Using these two methods and 9.95 CRBSI prevented by the simulation-based intervention, the total annual estimated savings were $823,164 and $815,950,141 and 137 patient hospital days and 120 and 121 MICU days. When compared with the cost of our intervention ($111,916), the net savings ranged from $704,034 to $711,248 (a 7–1 rate of return).
Several authors have called for studies linking medical education and simulation to reduced downstream healthcare costs.26–28 Our results add to what is known about simulation- based education by documenting cost savings from improved quality of care that far exceed the cost of the educational intervention. Our findings demonstrate convincingly that simulation-based education in CVC insertion was a cost-effective intervention that directly benefited patients. Specific patient benefits included fewer CRBSIs and decreased length of MICU and total hospital stays.

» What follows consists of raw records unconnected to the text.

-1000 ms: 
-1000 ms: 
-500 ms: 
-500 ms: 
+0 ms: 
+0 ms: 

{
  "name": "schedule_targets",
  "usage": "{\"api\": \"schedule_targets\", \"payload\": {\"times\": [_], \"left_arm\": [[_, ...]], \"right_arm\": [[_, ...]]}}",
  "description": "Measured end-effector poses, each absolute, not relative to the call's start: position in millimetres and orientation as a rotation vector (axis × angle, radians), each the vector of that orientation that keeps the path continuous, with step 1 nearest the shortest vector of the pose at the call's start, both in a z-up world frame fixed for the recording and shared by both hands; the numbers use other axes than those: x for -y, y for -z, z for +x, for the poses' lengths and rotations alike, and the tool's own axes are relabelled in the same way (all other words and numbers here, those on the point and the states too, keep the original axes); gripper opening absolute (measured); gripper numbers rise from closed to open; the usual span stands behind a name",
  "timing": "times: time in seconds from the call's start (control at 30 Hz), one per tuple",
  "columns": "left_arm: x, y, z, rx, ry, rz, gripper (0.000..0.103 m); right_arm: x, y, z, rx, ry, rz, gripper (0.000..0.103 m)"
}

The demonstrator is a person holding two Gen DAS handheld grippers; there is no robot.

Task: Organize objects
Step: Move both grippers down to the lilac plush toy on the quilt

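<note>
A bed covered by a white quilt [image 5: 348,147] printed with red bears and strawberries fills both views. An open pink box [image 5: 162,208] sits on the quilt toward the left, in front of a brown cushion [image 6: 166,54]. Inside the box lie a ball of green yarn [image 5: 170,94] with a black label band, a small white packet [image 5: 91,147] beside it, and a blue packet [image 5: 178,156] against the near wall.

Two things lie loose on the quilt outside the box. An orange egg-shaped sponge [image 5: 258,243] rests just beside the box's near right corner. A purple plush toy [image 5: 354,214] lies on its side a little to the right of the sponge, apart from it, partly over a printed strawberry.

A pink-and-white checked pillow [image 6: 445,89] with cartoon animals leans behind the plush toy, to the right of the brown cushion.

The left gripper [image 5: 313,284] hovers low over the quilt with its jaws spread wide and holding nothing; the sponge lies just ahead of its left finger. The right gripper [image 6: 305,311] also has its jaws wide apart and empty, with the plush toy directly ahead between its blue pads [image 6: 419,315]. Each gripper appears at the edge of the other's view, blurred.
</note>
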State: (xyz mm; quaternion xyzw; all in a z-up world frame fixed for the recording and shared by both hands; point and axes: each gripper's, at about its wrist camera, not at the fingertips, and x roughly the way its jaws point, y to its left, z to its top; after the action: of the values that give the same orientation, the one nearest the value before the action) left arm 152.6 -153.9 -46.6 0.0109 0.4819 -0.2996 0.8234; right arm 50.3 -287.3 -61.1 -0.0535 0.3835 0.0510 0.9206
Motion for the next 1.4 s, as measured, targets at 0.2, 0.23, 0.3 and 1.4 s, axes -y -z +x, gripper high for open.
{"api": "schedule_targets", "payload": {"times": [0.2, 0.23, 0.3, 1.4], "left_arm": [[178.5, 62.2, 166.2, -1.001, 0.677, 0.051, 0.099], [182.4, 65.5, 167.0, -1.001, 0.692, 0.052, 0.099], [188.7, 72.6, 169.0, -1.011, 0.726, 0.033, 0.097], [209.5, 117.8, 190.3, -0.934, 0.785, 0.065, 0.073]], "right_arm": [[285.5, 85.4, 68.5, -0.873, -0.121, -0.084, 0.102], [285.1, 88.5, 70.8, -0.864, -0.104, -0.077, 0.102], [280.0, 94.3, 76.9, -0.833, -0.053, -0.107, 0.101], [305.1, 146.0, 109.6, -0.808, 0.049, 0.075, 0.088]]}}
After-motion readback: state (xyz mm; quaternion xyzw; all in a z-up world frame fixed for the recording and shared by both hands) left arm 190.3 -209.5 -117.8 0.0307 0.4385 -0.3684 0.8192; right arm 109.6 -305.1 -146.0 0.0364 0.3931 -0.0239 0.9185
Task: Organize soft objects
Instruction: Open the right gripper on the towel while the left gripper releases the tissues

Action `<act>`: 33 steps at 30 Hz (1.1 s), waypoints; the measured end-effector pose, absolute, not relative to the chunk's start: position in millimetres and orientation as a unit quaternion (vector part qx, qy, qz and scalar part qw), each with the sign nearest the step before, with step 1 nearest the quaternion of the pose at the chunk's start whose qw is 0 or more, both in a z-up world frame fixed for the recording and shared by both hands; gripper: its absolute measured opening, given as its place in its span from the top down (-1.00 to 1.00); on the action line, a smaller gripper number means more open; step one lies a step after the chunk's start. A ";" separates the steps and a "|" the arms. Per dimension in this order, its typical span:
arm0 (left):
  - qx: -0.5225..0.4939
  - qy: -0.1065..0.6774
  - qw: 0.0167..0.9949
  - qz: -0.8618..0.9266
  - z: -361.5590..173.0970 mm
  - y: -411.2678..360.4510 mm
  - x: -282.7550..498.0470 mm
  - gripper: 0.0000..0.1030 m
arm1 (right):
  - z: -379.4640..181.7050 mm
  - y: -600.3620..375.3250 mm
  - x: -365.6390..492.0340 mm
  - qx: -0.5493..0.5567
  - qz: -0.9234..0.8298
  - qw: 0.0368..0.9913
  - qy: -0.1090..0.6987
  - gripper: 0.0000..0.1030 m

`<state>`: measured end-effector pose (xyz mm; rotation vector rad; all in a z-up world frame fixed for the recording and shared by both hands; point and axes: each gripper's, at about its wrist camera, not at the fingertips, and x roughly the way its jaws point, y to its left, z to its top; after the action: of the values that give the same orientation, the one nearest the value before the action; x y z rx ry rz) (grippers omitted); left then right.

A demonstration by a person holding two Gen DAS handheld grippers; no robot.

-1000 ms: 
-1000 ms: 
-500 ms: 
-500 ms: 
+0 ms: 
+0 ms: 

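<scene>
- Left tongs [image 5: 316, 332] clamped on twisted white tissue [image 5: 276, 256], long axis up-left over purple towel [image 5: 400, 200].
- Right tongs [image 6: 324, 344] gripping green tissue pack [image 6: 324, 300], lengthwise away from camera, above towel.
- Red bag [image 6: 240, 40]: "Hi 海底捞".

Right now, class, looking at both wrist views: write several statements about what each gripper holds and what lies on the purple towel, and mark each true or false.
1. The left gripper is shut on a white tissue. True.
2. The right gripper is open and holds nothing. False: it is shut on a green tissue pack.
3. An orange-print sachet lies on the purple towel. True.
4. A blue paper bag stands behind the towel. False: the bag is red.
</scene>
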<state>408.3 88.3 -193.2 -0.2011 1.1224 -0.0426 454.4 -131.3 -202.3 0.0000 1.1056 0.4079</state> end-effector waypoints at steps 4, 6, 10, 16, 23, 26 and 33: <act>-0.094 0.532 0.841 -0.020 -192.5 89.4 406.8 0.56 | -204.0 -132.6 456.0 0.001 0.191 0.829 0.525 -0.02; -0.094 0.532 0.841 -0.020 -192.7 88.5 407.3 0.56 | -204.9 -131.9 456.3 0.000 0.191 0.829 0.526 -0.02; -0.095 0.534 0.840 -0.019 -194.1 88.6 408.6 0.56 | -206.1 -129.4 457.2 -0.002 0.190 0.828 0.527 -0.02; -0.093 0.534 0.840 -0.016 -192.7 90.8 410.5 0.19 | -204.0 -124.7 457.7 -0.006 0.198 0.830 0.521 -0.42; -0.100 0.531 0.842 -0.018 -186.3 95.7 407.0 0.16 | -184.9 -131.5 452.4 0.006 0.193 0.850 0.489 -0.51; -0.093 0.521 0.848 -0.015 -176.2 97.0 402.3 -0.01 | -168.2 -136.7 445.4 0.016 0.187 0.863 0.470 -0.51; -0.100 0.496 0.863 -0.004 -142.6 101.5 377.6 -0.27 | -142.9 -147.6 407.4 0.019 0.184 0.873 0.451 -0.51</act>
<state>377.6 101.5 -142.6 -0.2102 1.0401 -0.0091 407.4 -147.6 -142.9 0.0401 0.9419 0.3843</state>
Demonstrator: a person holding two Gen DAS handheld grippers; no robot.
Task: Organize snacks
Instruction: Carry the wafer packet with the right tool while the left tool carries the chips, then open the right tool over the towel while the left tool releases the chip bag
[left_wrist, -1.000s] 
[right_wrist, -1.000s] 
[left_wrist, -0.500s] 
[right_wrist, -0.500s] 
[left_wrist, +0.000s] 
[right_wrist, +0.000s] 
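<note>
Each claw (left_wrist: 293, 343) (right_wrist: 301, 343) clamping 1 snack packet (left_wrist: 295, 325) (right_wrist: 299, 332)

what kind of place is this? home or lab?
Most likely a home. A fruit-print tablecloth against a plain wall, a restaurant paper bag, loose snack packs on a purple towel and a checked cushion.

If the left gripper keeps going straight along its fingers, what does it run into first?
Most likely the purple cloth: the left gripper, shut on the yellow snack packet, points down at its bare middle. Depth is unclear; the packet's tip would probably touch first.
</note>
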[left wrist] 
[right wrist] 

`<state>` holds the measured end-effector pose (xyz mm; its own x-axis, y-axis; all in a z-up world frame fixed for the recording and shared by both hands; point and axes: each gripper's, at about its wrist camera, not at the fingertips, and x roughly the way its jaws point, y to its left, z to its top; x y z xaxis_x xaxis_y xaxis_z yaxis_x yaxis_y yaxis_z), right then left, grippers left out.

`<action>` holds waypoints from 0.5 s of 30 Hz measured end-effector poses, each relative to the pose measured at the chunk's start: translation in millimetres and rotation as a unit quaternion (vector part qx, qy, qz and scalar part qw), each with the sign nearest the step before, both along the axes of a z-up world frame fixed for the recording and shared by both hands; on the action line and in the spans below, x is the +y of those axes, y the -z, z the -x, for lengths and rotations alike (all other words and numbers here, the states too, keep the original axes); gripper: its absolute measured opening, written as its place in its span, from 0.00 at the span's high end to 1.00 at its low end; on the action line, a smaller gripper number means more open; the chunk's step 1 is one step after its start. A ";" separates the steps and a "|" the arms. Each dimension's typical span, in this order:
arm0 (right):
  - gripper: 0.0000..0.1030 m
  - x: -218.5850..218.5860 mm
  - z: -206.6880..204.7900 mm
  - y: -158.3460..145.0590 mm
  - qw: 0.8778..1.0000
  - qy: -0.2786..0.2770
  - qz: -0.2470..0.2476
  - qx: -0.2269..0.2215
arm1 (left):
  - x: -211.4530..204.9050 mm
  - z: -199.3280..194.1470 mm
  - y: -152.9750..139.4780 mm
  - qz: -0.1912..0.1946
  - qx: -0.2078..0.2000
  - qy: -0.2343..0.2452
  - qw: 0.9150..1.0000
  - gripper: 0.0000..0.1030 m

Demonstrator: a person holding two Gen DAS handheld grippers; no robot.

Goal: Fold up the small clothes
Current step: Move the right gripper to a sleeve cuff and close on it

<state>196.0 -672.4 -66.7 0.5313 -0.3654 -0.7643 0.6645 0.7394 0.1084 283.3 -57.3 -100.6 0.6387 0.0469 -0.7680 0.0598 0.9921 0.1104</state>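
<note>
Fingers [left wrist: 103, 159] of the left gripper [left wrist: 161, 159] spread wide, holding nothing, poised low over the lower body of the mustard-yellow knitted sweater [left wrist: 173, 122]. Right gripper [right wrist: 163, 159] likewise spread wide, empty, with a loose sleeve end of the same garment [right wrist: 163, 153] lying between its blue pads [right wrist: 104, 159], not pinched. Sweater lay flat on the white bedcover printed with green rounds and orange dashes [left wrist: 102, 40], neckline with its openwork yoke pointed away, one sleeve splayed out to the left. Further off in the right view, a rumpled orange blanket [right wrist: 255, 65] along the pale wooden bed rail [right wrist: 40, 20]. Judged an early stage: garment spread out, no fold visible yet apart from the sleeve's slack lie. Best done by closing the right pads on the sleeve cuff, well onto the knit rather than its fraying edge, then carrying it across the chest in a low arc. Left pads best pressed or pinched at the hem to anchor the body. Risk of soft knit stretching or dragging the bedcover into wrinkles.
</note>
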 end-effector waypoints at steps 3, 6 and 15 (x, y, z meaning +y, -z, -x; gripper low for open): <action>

This study confirms prior work linking the presence of a CRBSI to prolonged LOS and increased hospital costs.4,23 Both methods produced a CRBSI-associated cost of approximately $82,000. This is higher than past estimates of CRBSI-associated total hospital costs ranging from $34,50822 to $63,572.23 However, these estimates were based on data from 1998 to 2000, and ours reflect 2006–2007 data adjusted to 2008 dollars.
When interpreting any study of cost savings, it is critical to be sure that the intervention was truly responsible for lower costs. This is due to the fact that system, cultural, and process changes can also result in improved quality of care.29 However, we believe that the simulation-based intervention was the primary reason for the substantial cost savings we report. This is because no other process or quality improvement changes occurred in the MICU during the study period, and CRBSI rates did not decline in other ICU settings at NMH. Additionally, MICU staff members (fellows, faculty, and nurses) were not involved in our study and were likely unaware that simulation training was ongoing. For these reasons, we do not believe that cuing, reinforcement of CVC insertion algorithms, or other changes in unit procedures and protocols were responsible for the reduction in hospital costs shown in this study.
This study has several additional limitations. First, it reflects the experience at one hospital over a relatively short period of time. However, it is similar in scope to other reports regarding CRBSI rate reduction in critical care settings.2,5,21 Second, our regression models were simple. Inclusion of more detailed clinical data related to illness severity and susceptibility to infection might improve predictions of cost and LOS and change model coefficients. However, our cost estimates may be conservative because they do not include significant costs often incurred after hospital discharge such as home intravenous antibiotics and home health nursing services. Third, our facility rental fee of $45/h may be modest compared with fees at other simulation centers. This is primarily due to the fact that we only used space and did not incur charges for equipment, simulator staff, or supplies. Despite this, our analysis shows our intervention would remain cost-effective with higher facility rental fees. Specifically, a rate of $1000/h still provides nearly 2 to 1 return.
In summary, our results show that a simulation-based education program in the MICU of an academic teaching was very cost-effective. There are ample reasons for clinicians, hospitals, and patients to seek to decrease the incidence of CRBSI. With the trend toward reduced Medicare reimbursement to hospitals for patient care involving hospital-acquired conditions including CRBSI,1 it is imperative for providers to consider interventions, such as the use of simulation, to improve quality, and reduce reimbursement risk. These findings highlight the promise of simulation-based education to reduce costs and mitigate a significant source of harm in the critical care environment.